Diversidade significa, em primeiro lugar (e principalmente, a meu ver), não prejudicar, não travar e não obstaculizar que pessoas com estes ou aqueles traços, características ou aspetos de vida estejam num determinado lugar ou papel numa organização, estrutura ou realidade (institucional, empresarial, et cetera). E digo propositadamente aspetos, e não “modos de vida”, porque aspetos de vida são, apenas e só, partes da vida de cada um, enquanto “modo de vida” tende para a rotulagem e até para um certo “essencialismo”. Ora, daquele ponto de vista, a diversidade é uma coisa fundamental, sendo sinónimo, afinal, de não discriminação. Ou seja, o que conta é a aptidão de alguém para certo lugar ou papel, sendo indiferente o seu género, a sua religião, a sua orientação sexual, a cor da sua pele, a sua origem social ou familiar, a sua filiação política, clubística ou outra (ou a ausência dela) – entre muitos outros exemplos possíveis. A máxima indiferença conduz à máxima possibilidade de igualdade, seja de oportunidades, seja de tratamento. Por outro lado, diversidade também significa que, sendo todas as pessoas diferentes entre si (embora iguais em direitos e deveres), o não apego a este ou aquele aspeto não diretamente relevante para o objetivo da escolha ou do recrutamento, favorece que haja “perfis” diferentes, diversos pontos de vista, múltiplas formas de estar, ver, atuar, et cetera. E tudo isso multiplica e enriquece.
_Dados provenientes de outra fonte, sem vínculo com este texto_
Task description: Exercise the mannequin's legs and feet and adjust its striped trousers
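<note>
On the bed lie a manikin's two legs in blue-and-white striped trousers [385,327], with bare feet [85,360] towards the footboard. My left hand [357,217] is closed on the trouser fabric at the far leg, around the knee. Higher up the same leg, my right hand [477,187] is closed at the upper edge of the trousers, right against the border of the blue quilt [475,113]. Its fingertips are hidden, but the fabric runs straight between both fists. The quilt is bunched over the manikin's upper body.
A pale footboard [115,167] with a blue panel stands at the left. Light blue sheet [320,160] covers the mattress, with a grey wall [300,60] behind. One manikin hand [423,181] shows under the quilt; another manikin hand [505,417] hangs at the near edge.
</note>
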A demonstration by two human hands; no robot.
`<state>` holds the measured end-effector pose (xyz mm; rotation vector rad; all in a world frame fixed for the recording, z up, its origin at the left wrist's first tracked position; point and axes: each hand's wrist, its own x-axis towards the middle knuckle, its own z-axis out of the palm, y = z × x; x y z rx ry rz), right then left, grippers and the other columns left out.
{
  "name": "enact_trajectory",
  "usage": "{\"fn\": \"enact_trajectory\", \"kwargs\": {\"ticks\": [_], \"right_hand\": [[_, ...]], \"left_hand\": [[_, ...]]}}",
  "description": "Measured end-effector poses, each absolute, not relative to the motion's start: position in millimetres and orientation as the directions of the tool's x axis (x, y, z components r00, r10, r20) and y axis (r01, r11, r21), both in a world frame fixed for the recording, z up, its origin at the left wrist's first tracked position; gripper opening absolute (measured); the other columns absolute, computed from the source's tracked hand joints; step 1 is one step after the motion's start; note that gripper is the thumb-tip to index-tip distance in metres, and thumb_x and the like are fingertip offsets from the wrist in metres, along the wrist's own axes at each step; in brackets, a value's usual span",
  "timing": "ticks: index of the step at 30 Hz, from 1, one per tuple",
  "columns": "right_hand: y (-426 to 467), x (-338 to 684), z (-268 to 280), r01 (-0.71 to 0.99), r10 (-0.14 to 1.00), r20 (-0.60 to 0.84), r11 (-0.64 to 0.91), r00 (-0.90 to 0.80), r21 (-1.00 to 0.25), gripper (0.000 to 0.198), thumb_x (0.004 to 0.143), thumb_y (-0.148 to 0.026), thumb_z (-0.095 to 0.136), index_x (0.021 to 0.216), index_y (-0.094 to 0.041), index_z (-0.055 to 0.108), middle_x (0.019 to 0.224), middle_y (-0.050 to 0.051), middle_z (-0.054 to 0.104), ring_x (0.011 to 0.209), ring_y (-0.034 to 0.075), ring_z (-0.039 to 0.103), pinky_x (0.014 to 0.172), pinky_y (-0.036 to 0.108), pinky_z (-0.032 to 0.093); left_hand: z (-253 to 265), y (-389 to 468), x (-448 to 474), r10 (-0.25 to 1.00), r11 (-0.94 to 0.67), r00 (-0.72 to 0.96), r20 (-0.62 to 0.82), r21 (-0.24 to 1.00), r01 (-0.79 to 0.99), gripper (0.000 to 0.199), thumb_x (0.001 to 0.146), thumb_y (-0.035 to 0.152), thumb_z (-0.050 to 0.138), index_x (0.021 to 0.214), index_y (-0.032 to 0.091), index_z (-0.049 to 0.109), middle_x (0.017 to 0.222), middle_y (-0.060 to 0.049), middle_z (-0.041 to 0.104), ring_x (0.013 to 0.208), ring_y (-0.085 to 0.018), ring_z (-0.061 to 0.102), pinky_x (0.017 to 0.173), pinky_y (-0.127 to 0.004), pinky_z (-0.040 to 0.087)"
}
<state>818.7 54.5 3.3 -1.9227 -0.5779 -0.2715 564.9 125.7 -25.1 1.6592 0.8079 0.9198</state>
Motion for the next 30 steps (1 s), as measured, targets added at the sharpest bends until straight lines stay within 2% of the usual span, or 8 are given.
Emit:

Até aqui tudo muito bem, e nestes pontos não tenho grandes dúvidas, antes até pelo contrário.

E também não tenho dúvida acerca da necessidade de debatermos estes temas, de educarmos para estes temas, de os aprofundarmos e problematizarmos. E, também muito, de olharmos para questões que se prendem diretamente com eles, embora possa não parecer, como seja o “unconscious or implicit bias”, pois sem desatar esse nó tudo o mais fica pelo meio ou menos, já que os processos de cognição e de decisão têm tanto de consciente e explícito quanto de inconsciente e implícito, pelo que neste campo o trabalho também é muito importante, e normalmente mais difícil. Até aqui também tudo bem. Onde começam as minhas dúvidas (várias, sérias, complexas), e onde amiúde tendo a torcer o nariz, é quando passamos do travão para o acelerador. Ou seja, quando passamos da criação de um ambiente sem restrições e sem negações, a vários níveis, para um ambiente de promoção ativa da diversidade, de afirmação e “construção”, através da imposição ou pelo menos da relevância de a escolha ser orientada por este ou aquele aspeto ou característica. (Disso me ocuparei na segunda parte deste texto, e lá iremos, também, ao brinco no nariz.)